Because the Web3 group grew, lending and borrowing turned very helpful, thus making the TVL(complete worth locked) of those protocols cross billions shortly.
Think about somebody gave you $4 billion to take it later from you. What on the earth would you not do to maintain it secure? Equally, think about how essential the matter of safety is for these protocols. It is so simple as this. There isn’t a lending and borrowing protocol with out safety, and no monetary mannequin can maintain with out such lending and borrowing providers.
As an try to serve the web3 group and educate you about what necessary checks such protocols should undergo to make sure full belief and justice to the customers, QuillAudits, like at all times, is right here that will help you perceive a number of safety checks that must be taken care of earlier than going public. Let’s begin.
Tricks to safe lending and borrowing
On this part, we’ll undergo a number of the necessary elements and providers lending and borrowing have, construct an understanding after which share some recommendations on how they are often made safe. Ultimately, we’ll see some widespread checks that must be ensured. Let’s go.
1. Flash Loans
That is one thing actually attention-grabbing. This mechanism holds the ability of constructing you a millionaire(only for a number of seconds, although), but when used appropriately, it is extremely useful in lots of situations. However what’s it?
Think about this as a youngster. You’re out on a motorcycle to purchase one thing from a store you may have been visiting for a very long time, and the shopkeeper is aware of you. You attain there, you inform the shopkeeper, “Hear, I acquired a plan. I would like some cash. I promise to return it to you earlier than going residence. I simply should make a number of transactions”, however the shopkeeper nonetheless desires some assurance of whether or not he’ll get it again, so he listens to your plan, you inform him “Give me $10, I’ll by apples from A market the place the worth is $5 per apple, and promote it in market B the place the apple value is $7” shopkeeper now assured that the quantity shall be returned to him provides him the cash, and that’s it, you do it and get a good-looking return of $4 and return the $10 to the shopkeeper after which go residence joyful!
That is what Flash Mortgage is, simply with extra added safety. Flash mortgage means that you can borrow an enormous sum of cash, in tens of millions, with none collateral however with one situation: you’ll return all the cash earlier than including a brand new block within the chain(a matter of seconds). However even in seconds, there are enormous purposes for flash loans. Flash loans had been additionally used for a number of the most damaging hacks executed on some protocols in web3. These hacks additionally concerned the working of an oracle. Let’s study oracles from a safety perspective.
Blockchain is a complete new world in itself which is lower from the bodily world information, however with the assistance of oracles, we will bridge the hole between the blockchain information and the bodily world information. Why is that mandatory?
If you concentrate on it, this performs a vital half within the blockchain. Let’s say you create a protocol which supplies insurance coverage to farmers. You draft a contract saying that each month-end farmer will present a premium of $100, and if there’s a temperature above 100 Fahrenheit for 5 days straight, he’s eligible for a declare of $1000 for the lack of his crops. A easy contract that ensures farmers. However how would the blockchain know the temperature was over 100 Fahrenheit for 5 days? Right here is when oracles come into play.
Oracles present precise bodily world information for on-chain calculations and circumstances. Thus, our protocol depends on the correctness of the oracles. You see, computations are sometimes based mostly on sure circumstances whose information is equipped by the oracles.

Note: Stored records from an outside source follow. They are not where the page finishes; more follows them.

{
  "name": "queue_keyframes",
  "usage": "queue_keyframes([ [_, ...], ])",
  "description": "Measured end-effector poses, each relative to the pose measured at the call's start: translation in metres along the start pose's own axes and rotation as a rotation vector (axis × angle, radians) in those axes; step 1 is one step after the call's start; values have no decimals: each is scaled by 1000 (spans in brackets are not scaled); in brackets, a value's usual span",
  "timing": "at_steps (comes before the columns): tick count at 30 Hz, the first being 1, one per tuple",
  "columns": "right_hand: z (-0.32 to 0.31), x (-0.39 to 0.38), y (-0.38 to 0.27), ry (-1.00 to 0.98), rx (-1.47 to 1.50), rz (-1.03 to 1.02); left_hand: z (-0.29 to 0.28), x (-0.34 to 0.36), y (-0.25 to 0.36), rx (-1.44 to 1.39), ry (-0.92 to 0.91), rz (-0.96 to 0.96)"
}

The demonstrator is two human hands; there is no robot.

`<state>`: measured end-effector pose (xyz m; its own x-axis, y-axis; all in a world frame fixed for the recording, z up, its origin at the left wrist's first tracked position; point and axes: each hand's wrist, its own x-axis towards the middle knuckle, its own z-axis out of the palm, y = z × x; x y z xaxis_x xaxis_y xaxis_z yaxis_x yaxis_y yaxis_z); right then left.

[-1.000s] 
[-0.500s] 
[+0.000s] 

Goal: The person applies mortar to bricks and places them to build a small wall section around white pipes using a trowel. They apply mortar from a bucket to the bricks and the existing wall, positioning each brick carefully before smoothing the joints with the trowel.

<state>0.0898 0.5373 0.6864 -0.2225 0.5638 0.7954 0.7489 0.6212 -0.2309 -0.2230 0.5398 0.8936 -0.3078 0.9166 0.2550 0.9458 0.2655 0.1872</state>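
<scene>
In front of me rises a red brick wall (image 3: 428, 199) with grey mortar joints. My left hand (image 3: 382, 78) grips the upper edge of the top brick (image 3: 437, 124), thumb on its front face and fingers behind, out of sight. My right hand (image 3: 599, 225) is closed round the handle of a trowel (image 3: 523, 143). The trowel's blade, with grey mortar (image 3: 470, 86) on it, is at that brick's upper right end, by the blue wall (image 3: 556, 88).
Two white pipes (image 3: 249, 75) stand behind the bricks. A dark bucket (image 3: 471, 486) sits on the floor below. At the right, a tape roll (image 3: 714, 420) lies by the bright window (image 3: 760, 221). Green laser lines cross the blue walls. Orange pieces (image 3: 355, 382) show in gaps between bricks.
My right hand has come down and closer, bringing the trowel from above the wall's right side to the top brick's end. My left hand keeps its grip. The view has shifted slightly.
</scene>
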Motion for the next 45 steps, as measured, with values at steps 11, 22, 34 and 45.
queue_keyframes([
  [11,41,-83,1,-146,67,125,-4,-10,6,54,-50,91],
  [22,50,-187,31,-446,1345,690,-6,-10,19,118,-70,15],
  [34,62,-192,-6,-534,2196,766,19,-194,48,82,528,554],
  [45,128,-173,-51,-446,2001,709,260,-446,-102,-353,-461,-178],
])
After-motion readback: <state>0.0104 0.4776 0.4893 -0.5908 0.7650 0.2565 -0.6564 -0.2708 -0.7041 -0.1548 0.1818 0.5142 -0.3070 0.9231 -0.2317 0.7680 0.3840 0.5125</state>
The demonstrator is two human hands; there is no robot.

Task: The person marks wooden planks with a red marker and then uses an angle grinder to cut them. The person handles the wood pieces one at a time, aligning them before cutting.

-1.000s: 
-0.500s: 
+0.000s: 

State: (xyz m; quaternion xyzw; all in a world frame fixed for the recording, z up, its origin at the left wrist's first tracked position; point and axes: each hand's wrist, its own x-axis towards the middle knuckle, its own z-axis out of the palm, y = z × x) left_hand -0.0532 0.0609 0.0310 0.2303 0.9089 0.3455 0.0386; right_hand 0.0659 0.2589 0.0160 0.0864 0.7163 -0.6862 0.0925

Nonetheless, if this information is corrupted or someway the oracle is compromised, it is going to imply that the protocol has been compromised. And so they have HUGE losses simply as a result of this reality.
For lending protocols to find out the worth of an asset, a value oracle is used to fetch costs both on-chain or off-chain. On-chain oracles have suffered loads of issues that permit value manipulation. Due to this fact these protocols depend on off-chain oracles, like Chainlink, for value reporting. That is safer as a result of costs are fetched from numerous sources (e.g. exchanges) from trusted events. It’s at all times suggested to go for an oracle which is well-known within the web3 house, and their integration within the protocol ought to be correctly taken care of.
3. NFT-based borrowing
We are able to borrow tokens by holding owned NFTs as collateral in decentralised lending and borrowing. The way it works is one occasion retains the owned NFT locked for a hard and fast period of time and, in change, will get a mortgage of the agreed quantity with the agreed-upon rate of interest. Now if the occasion fails to repay the principal + curiosity quantity, the lender receives the possession of the NFT. This technique is equal to holding your land as collateral to borrow, which has existed for therefore lengthy in society.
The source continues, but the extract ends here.